9.1 Top 5 tips for efficient collaboration

Have a consistent coding style.
Think carefully about your comments and keep them up to date.
Use version control whenever possible.
Use informative commit messages.
Don’t be afraid to elicit feedback from colleagues.

9.2 Coding style

To be a successful programmer you need to use a consistent programming style. There is no single ‘correct’ style, but using multiple styles in the same project is wrong (Bååth 2012). To some extent good style is subjective and down to personal taste. There are, however, general principles that most programmers agree on, such as:

Use modular code;
Comment your code;
Don’t Repeat Yourself (DRY);
Be concise, clear and consistent.

Good coding style will make you more efficient even if you are the only person who reads it. When your code is read by multiple readers or you are developing code with co-workers, having a consistent style is even more important. There are a number of R style guides online that are broadly similar, including one by Google, Hadley Whickham and Richie Cotton. The style followed in this book is based on a combination of Hadley Wickham’s guide and our own preferences (we follow Yihui Xie in preferring = to <- for assignment, for example).

In-line with the principle of automation (automate any task that can save time by automating), the easiest way to improve your code is to ask your computer to do it, using RStudio.

9.2.1 Reformatting code with RStudio

RStudio can automatically clean up poorly indented and formatted code. To do this, select the lines that need to be formatted (e.g. via Ctrl+A to select the entire script) then automatically indent it with Ctrl+I. The shortcut Ctrl+Shift+A will reformat the code, adding spaces for maximum readability. An example is provided below.

# Poorly indented/formatted code
if(!exists("x")){
x=c(3,5)
y=x[2]}

This code chunk works but is not pleasant to read. RStudio automatically indents the code after the if statement as follows.

# Automatically indented code (Ctrl+I in RStudio)
if(!exists("x")){
  x=c(3,5)
  y=x[2]}

This is a start, but it’s still not easy to read. This can be fixed in RStudio as illustrated below (these options can be seen in the Code menu, accessed with Alt+C on Windows/Linux computers).

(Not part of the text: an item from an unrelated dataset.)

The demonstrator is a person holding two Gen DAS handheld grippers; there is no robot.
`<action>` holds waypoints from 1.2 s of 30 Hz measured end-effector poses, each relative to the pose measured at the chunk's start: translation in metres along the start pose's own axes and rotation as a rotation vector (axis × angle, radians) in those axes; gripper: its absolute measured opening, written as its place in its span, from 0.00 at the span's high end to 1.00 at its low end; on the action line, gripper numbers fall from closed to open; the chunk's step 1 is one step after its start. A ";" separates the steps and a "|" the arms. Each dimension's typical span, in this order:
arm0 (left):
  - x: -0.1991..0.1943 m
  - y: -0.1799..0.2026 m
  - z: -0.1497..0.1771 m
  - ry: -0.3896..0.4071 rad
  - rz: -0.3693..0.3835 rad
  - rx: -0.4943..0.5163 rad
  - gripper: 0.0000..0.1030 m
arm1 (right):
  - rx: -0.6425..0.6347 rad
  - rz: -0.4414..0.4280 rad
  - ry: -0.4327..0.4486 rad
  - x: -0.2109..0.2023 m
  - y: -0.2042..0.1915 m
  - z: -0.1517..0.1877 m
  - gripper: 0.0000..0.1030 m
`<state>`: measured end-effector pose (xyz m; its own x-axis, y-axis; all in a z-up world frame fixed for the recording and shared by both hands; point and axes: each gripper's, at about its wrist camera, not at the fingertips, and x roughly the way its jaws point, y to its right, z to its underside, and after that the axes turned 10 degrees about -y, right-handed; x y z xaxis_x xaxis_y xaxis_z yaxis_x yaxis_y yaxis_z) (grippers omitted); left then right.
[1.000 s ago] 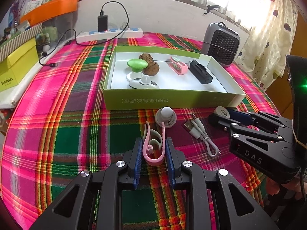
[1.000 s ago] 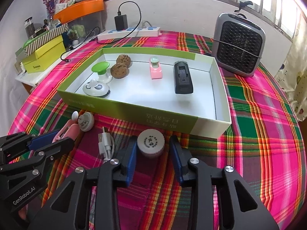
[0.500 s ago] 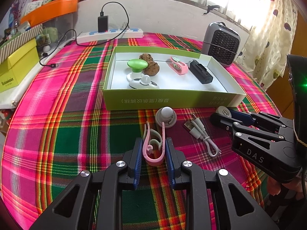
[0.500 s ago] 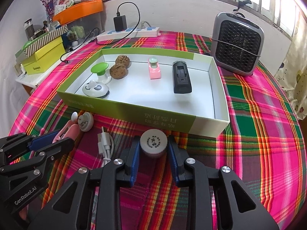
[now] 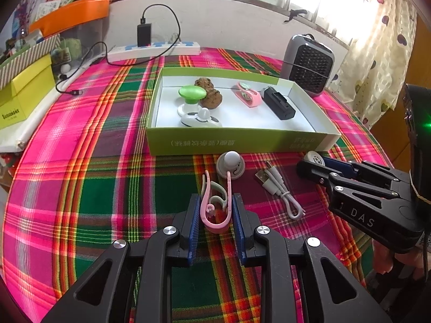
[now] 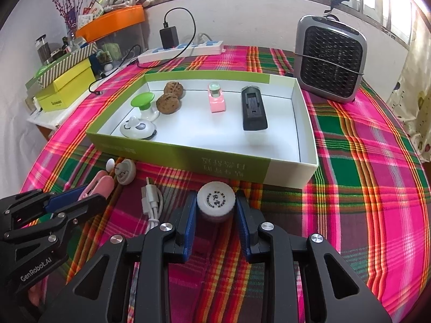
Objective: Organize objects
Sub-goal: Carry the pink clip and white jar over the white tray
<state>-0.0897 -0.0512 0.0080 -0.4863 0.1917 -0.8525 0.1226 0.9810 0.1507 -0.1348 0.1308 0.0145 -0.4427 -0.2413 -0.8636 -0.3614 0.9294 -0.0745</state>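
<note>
My left gripper [image 5: 216, 202] is shut on a pink clip [image 5: 215, 211] that rests low over the plaid tablecloth. My right gripper [image 6: 215, 199] is shut on a small white round jar [image 6: 216, 202], both blue pads pressing its sides, just in front of the green box [image 6: 188, 156]. The box [image 5: 242, 142] has a white floor and holds a green-topped knob [image 5: 191, 94], two walnuts [image 6: 168, 102], a pink item [image 6: 216, 99], a black block [image 6: 253, 109] and a white gadget [image 5: 200, 119]. In the left wrist view the right gripper [image 5: 309, 162] is at the right.
A white round gadget with a ball [image 5: 231, 161] and a coiled white USB cable [image 5: 280, 188] lie between the grippers. A grey heater [image 6: 330, 53] stands behind the box on the right, a power strip [image 5: 153, 49] by the wall, and a yellow box [image 5: 24, 94] at the left edge.
The right gripper's jaws have drawn in from a loose stance onto the white jar. The left gripper and the pink clip have not moved.
</note>
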 end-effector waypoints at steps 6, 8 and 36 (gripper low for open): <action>-0.014 0.003 -0.002 0.023 0.007 0.009 0.80 | 0.008 -0.007 0.024 -0.009 0.005 -0.001 0.72; -0.017 0.003 -0.003 0.030 0.008 0.012 0.80 | 0.010 -0.012 0.036 -0.014 0.006 -0.001 0.72; 0.004 0.022 -0.070 0.035 0.056 0.065 0.80 | 0.026 -0.043 0.048 -0.009 0.032 -0.050 0.72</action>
<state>-0.1493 -0.0270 0.0426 -0.5073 0.2483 -0.8252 0.2055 0.9648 0.1639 -0.1830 0.1491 0.0449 -0.4662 -0.2941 -0.8344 -0.3597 0.9247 -0.1249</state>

# Automatically reformat the code (Ctrl+Shift+A in RStudio)
if(!exists("x")) {
  x = c(3, 5)
  y = x[2]
}

Note that some aspects of style are subjective: we would not leave a space after the if and ).

9.2.2 File names

File names should use the .R extension and should be lower case (e.g. load.R). Avoid spaces. Use a dash or underscore to separate words.

# Good names
normalise.R
load.R
# Bad names
Normalise.r
load data.R

Section 1.1 of Writing R Extensions provides more detailed guidance on file names, such as avoiding non-English alphabetic characters since they cannot be guaranteed to work across locales. While the guidelines are strict, the guidance aids in making your scripts more portable.

9.2.3 Loading packages

Library function calls should be at the top of your script. When loading an essential package, use library instead of require since a missing package will then raise an error. If a package isn’t essential, use require and appropriately capture the warning raised. Package names should be surrounded with speech marks.

# Good
library("dplyr")
# Non-standard evaluation
library(dplyr)

Avoid listing every package you may need, instead just include the packages you actually use. If you find that you are loading many packages, consider putting all packages in a file called packages.R and using source appropriately.

9.2.4 Commenting

Comments can greatly improve the efficiency of collaborative projects by helping everyone to understand what each line of code is doing. However comments should be used carefully: plastering your script with comments does not necessarily make it more efficient, and too many comments can be inefficient. Updating heavily commented code can be a pain, for example: not only will you have to change all the R code, you’ll also have to rewrite or delete all the comments!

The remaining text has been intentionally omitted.